PredictedQuantumGraphReader

class lsst.pipe.base.quantum_graph.PredictedQuantumGraphReader(header: HeaderModel, pipeline_graph: PipelineGraph, zf: zipfile.ZipFile, decompressor: Decompressor, address_reader: AddressReader, page_size: int)

Bases: BaseQuantumGraphReader

A helper class for reading predicted quantum graphs.

Methods Summary

finish()

Construct a PredictedQuantumGraph instance from this reader.

open(uri, *[, page_size, import_mode])

Construct a reader from a URI.

read_all()

Read all components in full.

read_dimension_data()

Read all dimension records.

read_execution_quanta([quantum_ids])

Read all information needed to execute the given quanta.

read_init_quanta()

Read the list of special quanta that represent init-inputs and init-outputs.

read_quantum_datasets([quantum_ids])

Read information about all datasets produced and consumed by the given quantum IDs.

read_thin_graph()

Read the thin graph.

Methods Documentation

finish() PredictedQuantumGraph

Construct a PredictedQuantumGraph instance from this reader.

classmethod open(uri: str | ParseResult | ResourcePath | Path, *, page_size: int = 5000000, import_mode: TaskImportMode = TaskImportMode.ASSUME_CONSISTENT_EDGES) Iterator[PredictedQuantumGraphReader]

Construct a reader from a URI.

Parameters:
uriconvertible to lsst.resources.ResourcePath

URI to open. Should have a .qg extension.

page_sizeint, optional

Approximate number of bytes to read at once from address files. Note that this does not set a page size for all reads, but it does affect the smallest, most numerous reads.

import_modepipeline_graph.TaskImportMode, optional

How to handle importing the task classes referenced in the pipeline graph.

Returns:
readercontextlib.AbstractContextManager [ PredictedQuantumGraphReader ]

A context manager that returns the reader when entered.

read_all() PredictedQuantumGraphReader

Read all components in full.

read_dimension_data() PredictedQuantumGraphReader

Read all dimension records.

Record data IDs will be immediately deserialized, while other fields will be left in serialized form until they are needed.

read_execution_quanta(quantum_ids: Iterable[UUID] | None = None) PredictedQuantumGraphReader

Read all information needed to execute the given quanta.

Parameters:
quantum_idsIterable [ uuid.UUID ], optional

Iterable of quantum IDs to load. If not provided, all quanta will be loaded. The UUIDs of special init quanta will be ignored.

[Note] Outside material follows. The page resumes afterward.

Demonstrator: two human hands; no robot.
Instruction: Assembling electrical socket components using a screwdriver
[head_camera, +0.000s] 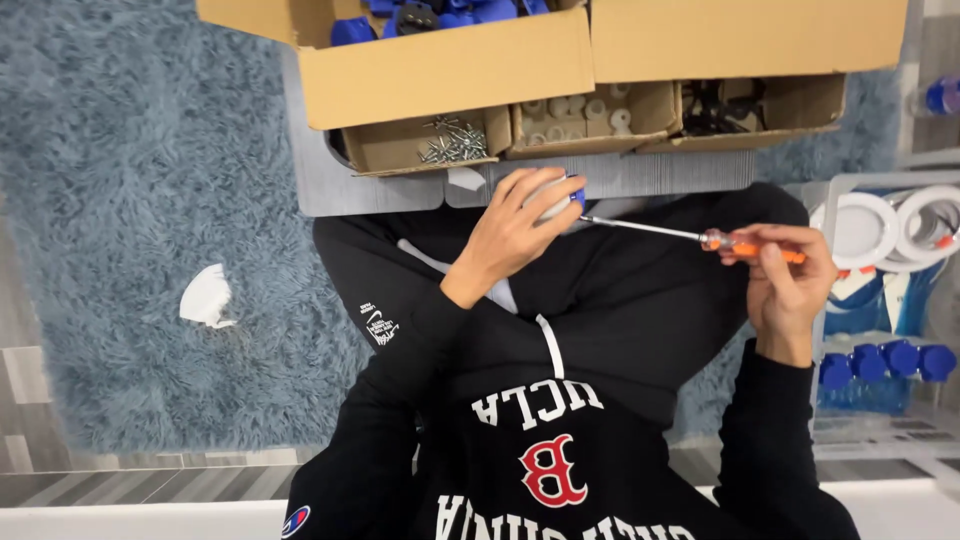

read_init_quanta() PredictedQuantumGraphReader

Read the list of special quanta that represent init-inputs and init-outputs.

read_quantum_datasets(quantum_ids: Iterable[UUID] | None = None) PredictedQuantumGraphReader

Read information about all datasets produced and consumed by the given quantum IDs.

Parameters:
quantum_idsIterable [ uuid.UUID ], optional

Iterable of quantum IDs to load. If not provided, all quanta will be loaded. The UUIDs of special init quanta will be ignored.

read_thin_graph() PredictedQuantumGraphReader

Read the thin graph.

The thin graph is a quantum-quantum DAG with internal integer IDs for nodes and just task labels and data IDs as node attributes. It always includes all regular quanta, and does not include init-input or init-output information.